In the book, Atlas of Dog Breeds of the World, by Bonnie Wilcox, DVM and Chris Walkowicz, it explains,

"During the European Renaissance, the Great Butcher Dog was common. This more placid mastiff helped drive cattle to market, guarding the livestock as well as the owners, and often carrying the sales money home around his neck! Few highwaymen challenged such a beast. Also employed as the serf's "horse" in carting and hauling, the dog with a more mellow temperament was desired. This dog had less loose skin, but the same square, bulky, muscular body, and his tail was sometimes docked."

The Spanish Gauchos of Argintina originated as nomadic herdsmen of cattle.

"Gone are the old-time gauchoes, nomadic herdsmen who roamed the grassy plains."
National Geographic, March, 1958

The Spanish Crackers of Florida originated as nomadic herdsmen of cattle.

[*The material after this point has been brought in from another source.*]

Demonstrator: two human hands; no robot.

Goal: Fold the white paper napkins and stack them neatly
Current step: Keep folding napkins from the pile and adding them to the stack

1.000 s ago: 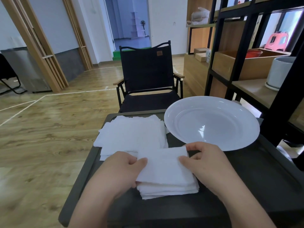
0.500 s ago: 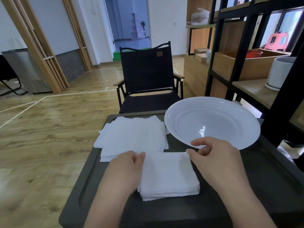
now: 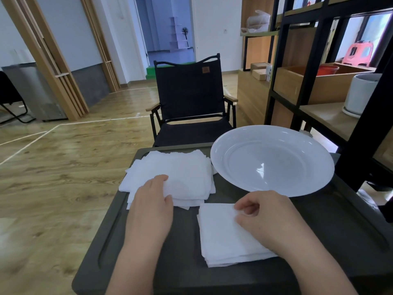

April 10, 1883, the New York Daily Tribune includes a telegraphed story datelined KISSIMMEE CITY, Fla, from its reporter traveling on President Chester Authur's private train. "White civilization ends here," the New York reporter wrote of what a few years later became the county seat of Osceola County. "The lower part of the state being in possession of a cowboy race known as Crackers, who herd cattle extensively over the prairie lands, and a remnant of a race of Seminole Indians who hunt, fish and raise crops in the Everglades."

Even the Alans originated as nomadic herdsmen of the vast grasslands of Eurasia.
It is documented that the "Rise of nomad tribes, herdsmen, in country east of Danube," began sometime in the Late Stone Age, of about 10000B.C.